What I’m referring to is our productivity, in work and in school. We’ve been taught to value ourselves according to our success and what we can get done, and honestly, it’s toxic. In our current circumstances, we shouldn’t prioritize arbitrary duties over our own mental health and peace of mind.
Now stay with me here. You might be thinking, “easy for her to say, she can’t really say those things without certainly speaking from a place of privilege.” Trust me, I get the struggle. I live paycheck to paycheck and I’m a scholarship kid — my survival relies on productivity and success.

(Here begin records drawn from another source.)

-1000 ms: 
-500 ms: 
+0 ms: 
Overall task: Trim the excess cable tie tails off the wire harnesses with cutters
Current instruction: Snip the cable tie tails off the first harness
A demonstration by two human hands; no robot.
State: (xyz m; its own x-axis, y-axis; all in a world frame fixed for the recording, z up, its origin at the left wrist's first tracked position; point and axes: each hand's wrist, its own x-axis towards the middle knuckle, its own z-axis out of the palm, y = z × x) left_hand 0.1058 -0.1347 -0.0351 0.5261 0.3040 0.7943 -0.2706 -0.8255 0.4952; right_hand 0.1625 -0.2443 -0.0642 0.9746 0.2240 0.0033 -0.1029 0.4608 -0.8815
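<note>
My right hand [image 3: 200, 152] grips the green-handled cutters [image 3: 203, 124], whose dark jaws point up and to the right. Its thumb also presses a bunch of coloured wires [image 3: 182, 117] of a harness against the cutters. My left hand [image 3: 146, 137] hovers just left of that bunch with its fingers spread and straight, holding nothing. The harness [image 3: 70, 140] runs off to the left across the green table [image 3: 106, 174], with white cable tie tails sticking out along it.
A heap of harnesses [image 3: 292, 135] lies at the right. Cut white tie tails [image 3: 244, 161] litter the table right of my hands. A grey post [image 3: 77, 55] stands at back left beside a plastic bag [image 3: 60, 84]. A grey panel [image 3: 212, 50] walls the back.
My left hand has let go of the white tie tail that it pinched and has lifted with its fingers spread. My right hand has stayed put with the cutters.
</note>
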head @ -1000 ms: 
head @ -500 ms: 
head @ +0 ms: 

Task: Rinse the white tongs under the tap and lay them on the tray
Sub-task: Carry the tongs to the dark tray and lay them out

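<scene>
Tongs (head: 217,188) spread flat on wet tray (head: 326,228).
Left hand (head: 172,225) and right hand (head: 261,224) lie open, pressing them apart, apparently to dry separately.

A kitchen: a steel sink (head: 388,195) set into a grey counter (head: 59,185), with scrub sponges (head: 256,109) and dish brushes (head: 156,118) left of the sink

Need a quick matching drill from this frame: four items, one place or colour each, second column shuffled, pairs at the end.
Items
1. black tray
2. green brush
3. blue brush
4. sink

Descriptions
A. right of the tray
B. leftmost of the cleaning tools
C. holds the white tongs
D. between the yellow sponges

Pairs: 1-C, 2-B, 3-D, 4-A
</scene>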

But what kind of life will I have if I’m not healthy? While good grades and work ensure thousands of dollars can go to my future, I will never allow them to come at the expense of my sanity, especially in a world where people are getting sick and dying en masse. Sometimes you just have to shut that laptop, put on your coziest jammies, and snuggle into bed with a tub of ice cream and your favourite comfort movie. You earned it and more than deserve it.
This year may have been a difficult one, but I’m so grateful for the lessons it has taught me. As I take them into the new year and into my future, I can only look forward to more growth and better things — for myself and for everyone around me. I hope this piece helped you think about the small things to love in a world that feels like it’s falling apart. And remember: be kind to yourself! We’ll get through this.